Hey, Broflake, if the MAGA hat fits . . .

But, the conventional politicians don't acquit themselves well either. There is weakness and indecision when there isn't a "plan for that." It shows a flaw in our society. If a true pandemic were to dig in, with an ancillary crisis (for example, the flock,) hard strong things that aren't batshit cruel are going to have to be done. And that will take strength and the willingness to think outside the box and not worry about the polls and Twitter. This tends to not be qualities we value in modern leaders.

So, we have the absolute collapse of our society in the background and the threads of the different storylines in the foreground converging in Colorado (intended or not, there are several Stephen King easter eggs in the book, enjoy them.)

Throw in a sinister AI presence and a half-dozen lies and hidden agendas and we have a fucking party.

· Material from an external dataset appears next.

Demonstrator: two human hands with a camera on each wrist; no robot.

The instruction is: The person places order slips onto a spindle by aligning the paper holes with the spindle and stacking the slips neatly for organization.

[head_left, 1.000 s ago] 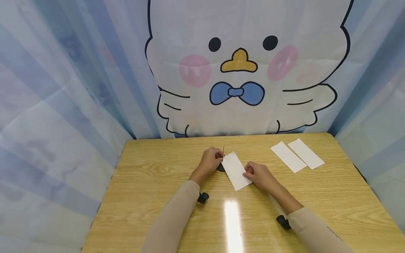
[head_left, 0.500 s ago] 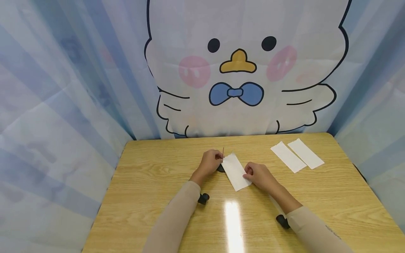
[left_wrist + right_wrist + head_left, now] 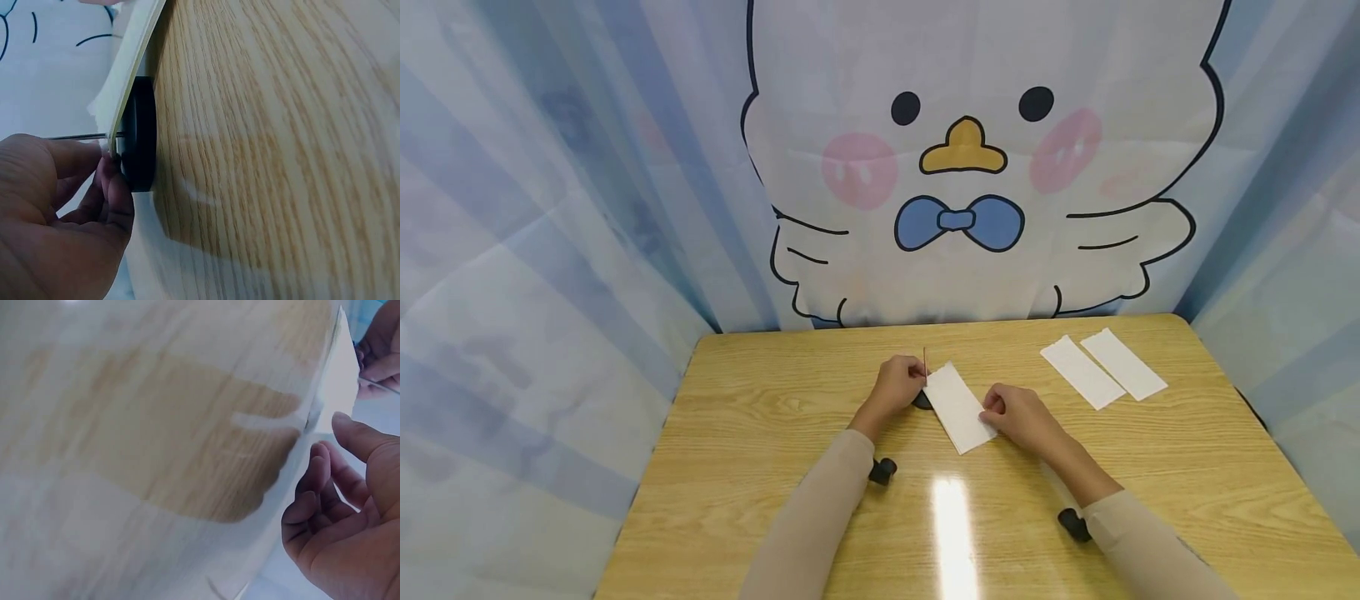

Wendig wrote a game-changing apoc epic that deserves its comparisons to THE STAND. It's audacious in its ambition and it works. The science is spot-on (and I know my shit in this department.) The characters are well-drawn, interesting, and flawed in ways that let them carry you along on their journey. Yeah, Shanna gets annoying but it's that characteristic that saves lives at the end. Dr. Benji is my favorite kind of reluctant hero. The guy who doesn't want to be there but has the skills and integrity that gives him no choice. Noble as fuck. Beautiful doomed Arav. And O, M, G, aging rocker Pete Corley and his RV in that critical closing scene. It gives just desserts to a horrifying villain who truly deserves what happens to him. We recognize these characters in many shows and books: Rick and the preacher in The Walking Dead, Frannie and Stu in The Stand, and so on. They are us.

And then we have Black Swan. I won't give up any spoilers but, trust me, even Randall Flagg would throw up his hands and said, "No Bruh, I'm good. Keep me out of this one."

So.

If you are in the mood for a book that breaks the mold of 65K words and out. One that takes its time developing characters and explaining and exploring science, with lush well-presented settings while it's, you know, describing the end of the fucking world, then WANDERERS is for you.

Black Swan has already predicted that you'll like it. And you don't want to disappoint Black Swan, do you?

Here, you look like you need a Kleenex. Take the box. No, I'm good.